WORK TO BE COMPLETED => For this exercise, the lines from the one with "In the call" through the final line of the data below are to be transcribed exactly, and pictures are to be skipped.

SUPPLIED MATERIAL =>
§ §

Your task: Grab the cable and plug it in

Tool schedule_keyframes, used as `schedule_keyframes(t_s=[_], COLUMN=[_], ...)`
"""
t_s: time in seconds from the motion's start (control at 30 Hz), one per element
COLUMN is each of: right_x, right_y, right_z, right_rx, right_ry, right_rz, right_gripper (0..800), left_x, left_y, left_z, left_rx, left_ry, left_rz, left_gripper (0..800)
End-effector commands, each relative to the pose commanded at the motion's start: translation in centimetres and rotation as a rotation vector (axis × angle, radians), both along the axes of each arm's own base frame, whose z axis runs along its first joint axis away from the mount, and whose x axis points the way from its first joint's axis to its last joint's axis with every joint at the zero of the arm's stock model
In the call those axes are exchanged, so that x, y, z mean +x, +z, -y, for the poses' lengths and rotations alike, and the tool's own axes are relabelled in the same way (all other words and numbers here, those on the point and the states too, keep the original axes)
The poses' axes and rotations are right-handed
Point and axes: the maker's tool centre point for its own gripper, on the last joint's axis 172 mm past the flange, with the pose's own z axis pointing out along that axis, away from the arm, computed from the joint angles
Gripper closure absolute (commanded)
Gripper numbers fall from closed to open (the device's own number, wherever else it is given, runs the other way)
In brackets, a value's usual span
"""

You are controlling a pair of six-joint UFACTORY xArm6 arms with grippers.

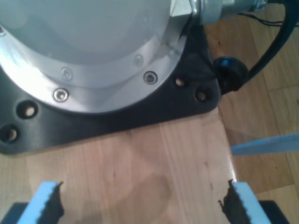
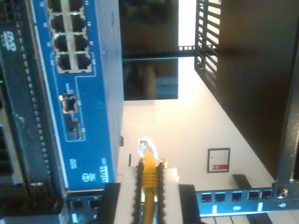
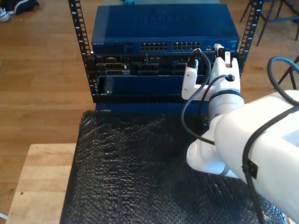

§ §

RESPONSE AREA =>
In the call those axes are exchanged, so that x, y, z mean +x, +z, -y, for the poses' lengths and rotations alike, and the tool's own axes are relabelled in the same way (all other words and numbers here, those on the point and the states too, keep the original axes)
The poses' axes and rotations are right-handed
Point and axes: the maker's tool centre point for its own gripper, on the last joint's axis 172 mm past the flange, with the pose's own z axis pointing out along that axis, away from the arm, computed from the joint angles
Gripper closure absolute (commanded)
Gripper numbers fall from closed to open (the device's own number, wherever else it is given, runs the other way)
In brackets, a value's usual span
"""

You are controlling a pair of six-joint UFACTORY xArm6 arms with grippers.

No other output is expected for this exercise.